In Quebec, they call it the “third option.” The brainchild of a band of disgruntled former Liberals, it is a product of the increasing polarization of politics in the province. What it involves is the possible creation of an entirely new political party, tailored to occupy the middle ground between the avowedly separatist Parti Québécois and the equally committed federalist Liberals. And while it has not yet and may never progress beyond the point of being widely discussed, the concept has nevertheless reached the stage where it is attracting serious attention.
Two men are largely responsible, both of whom suffered a similar humiliation at the hands of the Liberals’ leadership last year. Mario Dumont, the principal proponent of the “third option” idea, was president of the Liberals’ youth wing until he ran afoul of the party hierarchy over his support for the proposals contained in the controversial Allaire report, which called for a massive transfer of powers from Ottawa to the provincial government in
Quebec City. The other leading sponsor of the idea is the nownotorious report’s author, Jean Allaire himself, a lawyer from Laval. Allaire and Dumont, along with several like-minded colleagues, were forced out of the party when they refused to support the Liberals’ decision to shelve Allaire’s recommendations.

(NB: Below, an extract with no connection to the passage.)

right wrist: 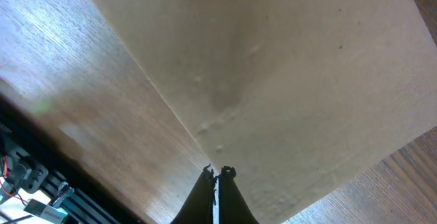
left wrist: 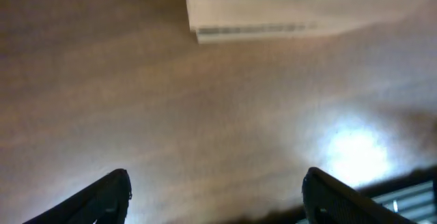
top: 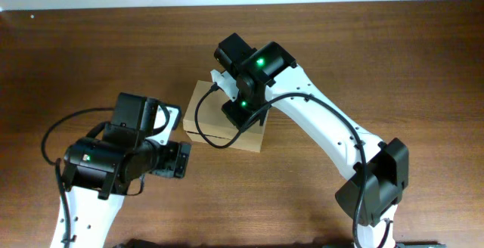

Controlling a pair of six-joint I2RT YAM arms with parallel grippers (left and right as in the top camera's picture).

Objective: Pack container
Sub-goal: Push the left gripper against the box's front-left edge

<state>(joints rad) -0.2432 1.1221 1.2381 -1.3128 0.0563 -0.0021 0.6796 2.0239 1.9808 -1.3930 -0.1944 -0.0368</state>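
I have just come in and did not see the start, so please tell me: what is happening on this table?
Two robot arms work at a wooden table around a tan cardboard container, whose lid looks closed. The right pincer is shut and sits over the container's top, its tips near one edge; contact cannot be told. The left pincer is open and empty, low over the wood beside the container, not touching it.

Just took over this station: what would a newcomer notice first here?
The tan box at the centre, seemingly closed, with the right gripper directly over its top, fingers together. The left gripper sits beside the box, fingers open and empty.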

Neither has remained idle since leaving the party late last year. Dumont presided over the formation of the Forum Option-Jeunesse, composed mainly of former Young Liberals who left the party at the same time and for the same reasons. Similarly, Allaire created Groupe Action-Québec, a think-tank aimed at sparking discussion of ideas and
proposals about the future political shape of Quebec. Both groups share the same general political philosophy, but precisely what that is is difficult to define. Allaire has described himself as “confederationist”— willing to keep Quebec in Canada but only on terms that bear a striking resemblance to René Lévesque’s old idea of sovereigntyassociation. Dumont appears to follow a harder line, closer to the sovereignty aims of the PQ.
Dumont, however, infuriated Péquistes only last month when he castigated the separatist party for advocating an independence referendum at a time when voters stand ready to reject the concept, a development that would set back the cause of Quebec independence. Not surprisingly, it is the PQ that most fears the advent of a new party inspired by Allaire and Dumont. Such a move could split the sovereigntist vote, allowing the Liberals to slip back into power for a third term.